As one would expect, the commission’s report will be greeted with exceptions as to its analysis, particularly its interpretation of the historical events it comprehensively documents. This is to be wholly expected. Nonetheless, it does not diminish the importance of the work that went into the production of the report; nor, in my humble opinion, does it necessarily suggest an ulterior motive among the commission’s members. Undoubtedly, it is in the nature of the human being - and a testament to the wonderful powers of our creator - that people may see the same thing and come to different conclusions about the nature of what they have observed.
Hopefully, in the process of reconciling the disparate views of the object observed, its true nature would become apparent to all. It is in that spirit that I wish to take exception to the commission’s conclusion that the 10-year assault on innocent Sierra Leoneans precipitated by the Revolutionary United Front invasion of SL in 1991 resulted from an increasing conviction by Sierra Leoneans that violence was the only way to change the oppressive and corrupt APC government of SL. Whereas some Sierra Leoneans may have felt that way - in the case of RUF leader, Foday Sankoh, for demonstrably selfish reasons - I believe that the vast majority of Sierra Leoneans were content to continue a long-standing Sierra Leonean tradition that had kept our country free of local war for almost a hundred years.

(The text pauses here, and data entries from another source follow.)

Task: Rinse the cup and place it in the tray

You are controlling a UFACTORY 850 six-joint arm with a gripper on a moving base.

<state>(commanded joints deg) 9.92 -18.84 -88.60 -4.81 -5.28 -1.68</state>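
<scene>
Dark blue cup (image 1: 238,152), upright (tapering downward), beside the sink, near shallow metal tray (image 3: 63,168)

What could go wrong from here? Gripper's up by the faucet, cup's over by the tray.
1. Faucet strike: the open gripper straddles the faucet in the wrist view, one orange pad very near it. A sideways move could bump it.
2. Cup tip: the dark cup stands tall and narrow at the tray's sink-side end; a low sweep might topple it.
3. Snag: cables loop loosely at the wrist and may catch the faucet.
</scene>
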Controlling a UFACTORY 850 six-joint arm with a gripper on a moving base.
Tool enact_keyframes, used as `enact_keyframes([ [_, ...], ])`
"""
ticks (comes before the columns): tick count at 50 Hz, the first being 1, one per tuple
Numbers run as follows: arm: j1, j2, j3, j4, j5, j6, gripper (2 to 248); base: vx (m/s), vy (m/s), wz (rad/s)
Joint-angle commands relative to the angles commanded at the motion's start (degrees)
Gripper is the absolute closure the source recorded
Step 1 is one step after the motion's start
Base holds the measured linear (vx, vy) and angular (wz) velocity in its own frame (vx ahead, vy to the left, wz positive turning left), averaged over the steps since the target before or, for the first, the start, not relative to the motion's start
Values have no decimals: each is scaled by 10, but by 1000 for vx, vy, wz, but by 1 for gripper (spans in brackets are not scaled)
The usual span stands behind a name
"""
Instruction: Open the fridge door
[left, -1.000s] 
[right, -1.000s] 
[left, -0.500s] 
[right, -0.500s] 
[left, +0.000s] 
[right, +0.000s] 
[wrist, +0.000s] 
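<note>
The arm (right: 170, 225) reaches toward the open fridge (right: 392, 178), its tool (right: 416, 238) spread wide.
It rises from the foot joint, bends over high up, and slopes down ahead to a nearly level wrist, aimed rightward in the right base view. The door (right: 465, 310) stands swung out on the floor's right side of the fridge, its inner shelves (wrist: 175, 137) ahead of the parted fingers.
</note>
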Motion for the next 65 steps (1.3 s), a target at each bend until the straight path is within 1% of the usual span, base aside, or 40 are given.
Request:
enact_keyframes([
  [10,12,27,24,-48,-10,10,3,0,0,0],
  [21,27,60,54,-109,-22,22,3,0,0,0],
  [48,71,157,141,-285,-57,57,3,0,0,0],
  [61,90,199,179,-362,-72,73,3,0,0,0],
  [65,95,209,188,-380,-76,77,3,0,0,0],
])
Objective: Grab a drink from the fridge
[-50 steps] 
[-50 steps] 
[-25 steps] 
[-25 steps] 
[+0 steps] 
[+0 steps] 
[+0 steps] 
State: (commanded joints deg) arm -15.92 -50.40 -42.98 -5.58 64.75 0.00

As even the most casual observer knows, that tradition consists of Sierra Leoneans’ blissful belief in muddling along and continuing to place their faith in God as the means for changing their admittedly deteriorating situation in life. This is evident in that familiar and ubiquitous Sierra Leonean response to virtually every calamity, be it personal or national - "How for do? God dae!"
There is far more persuasive evidence that the massive pillage and rampage inflicted upon SL during the 10-year RUF invasion of SL was the brainchild of a largely criminal foreign enterprise that relied for its execution on a minuscule minority of Sierra Leoneans, aided by a significant number of foreign foot soldiers and commanders.
As the United Nations’ Special Court in SL`s indictment makes plain, it is now well established that the Liberian criminal, Charles Taylor, was the immediate sponsor of the prolonged bestial assault on hundreds of thousands of innocent Sierra Leoneans during the RUF invasion of SL. Significantly, Taylor is neither Sierra Leonean, nor did he represent the majority of Sierra Leoneans who were stoically suffering under the dictatorial yoke of SL president Joseph Momoh.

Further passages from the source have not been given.